§ Exercise brief
Beginning with the line that holds "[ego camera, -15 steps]" and finishing with the line that holds "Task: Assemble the", repeat the listing exactly, leaving every picture out.

§ Supplied data
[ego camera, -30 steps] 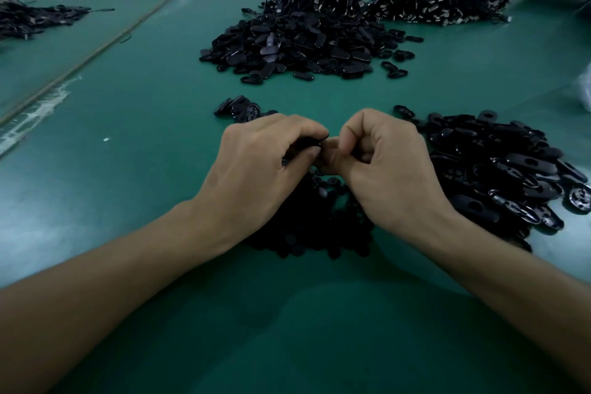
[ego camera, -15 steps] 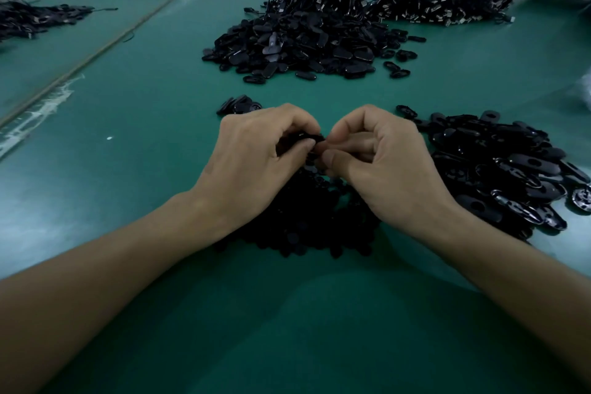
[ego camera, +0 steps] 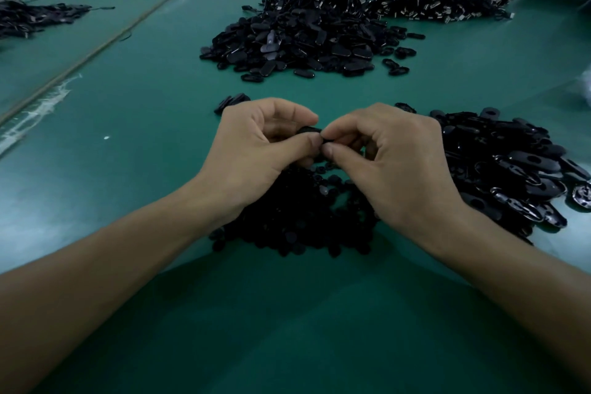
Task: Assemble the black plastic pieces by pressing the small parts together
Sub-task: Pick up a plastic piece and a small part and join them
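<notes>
We pinch one black plastic piece [ego camera: 309,130] w/ left hand [ego camera: 256,150] & right hand [ego camera: 390,157]. Long axis approx left-right; smooth, oval.

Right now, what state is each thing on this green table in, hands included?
left hand: fingers curled, pinching the piece.
right hand: fingers curled, pinching the piece from the other side.
piece: held above the table between both hands, mostly hidden; cannot tell if joined.
near pile: loose, lying under the hands.
right pile: loose, untouched.
far pile: heaped, untouched.
</notes>
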Action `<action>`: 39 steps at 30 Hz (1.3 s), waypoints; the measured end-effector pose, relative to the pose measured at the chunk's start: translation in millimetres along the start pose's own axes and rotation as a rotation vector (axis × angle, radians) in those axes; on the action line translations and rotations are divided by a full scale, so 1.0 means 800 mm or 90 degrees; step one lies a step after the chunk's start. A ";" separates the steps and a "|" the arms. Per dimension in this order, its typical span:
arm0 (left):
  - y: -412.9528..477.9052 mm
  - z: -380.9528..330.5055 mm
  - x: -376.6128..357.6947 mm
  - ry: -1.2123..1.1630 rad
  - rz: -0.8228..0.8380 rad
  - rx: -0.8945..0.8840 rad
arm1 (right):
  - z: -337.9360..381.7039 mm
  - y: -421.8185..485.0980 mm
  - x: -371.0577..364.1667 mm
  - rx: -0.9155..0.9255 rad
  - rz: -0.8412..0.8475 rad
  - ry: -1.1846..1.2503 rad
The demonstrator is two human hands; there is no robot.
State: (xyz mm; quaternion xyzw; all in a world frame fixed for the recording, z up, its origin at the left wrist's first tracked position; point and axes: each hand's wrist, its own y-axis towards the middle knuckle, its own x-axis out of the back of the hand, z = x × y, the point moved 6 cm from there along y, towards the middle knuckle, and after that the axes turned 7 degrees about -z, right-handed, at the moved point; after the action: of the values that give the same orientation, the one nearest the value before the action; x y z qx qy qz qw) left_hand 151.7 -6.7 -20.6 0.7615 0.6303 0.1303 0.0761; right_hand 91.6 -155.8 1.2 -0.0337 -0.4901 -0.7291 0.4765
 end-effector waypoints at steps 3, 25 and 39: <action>-0.002 0.002 -0.002 -0.028 0.005 0.023 | -0.001 0.002 0.001 -0.030 0.006 0.024; -0.002 0.004 -0.001 -0.157 -0.017 0.071 | -0.022 0.010 0.010 -0.163 -0.040 0.143; -0.009 -0.013 -0.005 -0.060 -0.022 -0.038 | -0.017 0.007 0.006 -0.158 -0.020 0.164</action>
State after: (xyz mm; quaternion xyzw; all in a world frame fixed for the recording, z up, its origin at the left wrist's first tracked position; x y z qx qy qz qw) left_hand 141.3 -9.5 -12.9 0.7532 0.6349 0.1121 0.1306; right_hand 98.9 -169.2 0.3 0.0096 -0.3319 -0.7896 0.5160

§ Answer space
[ego camera, -15 steps] 
[ego camera, +0 steps] 
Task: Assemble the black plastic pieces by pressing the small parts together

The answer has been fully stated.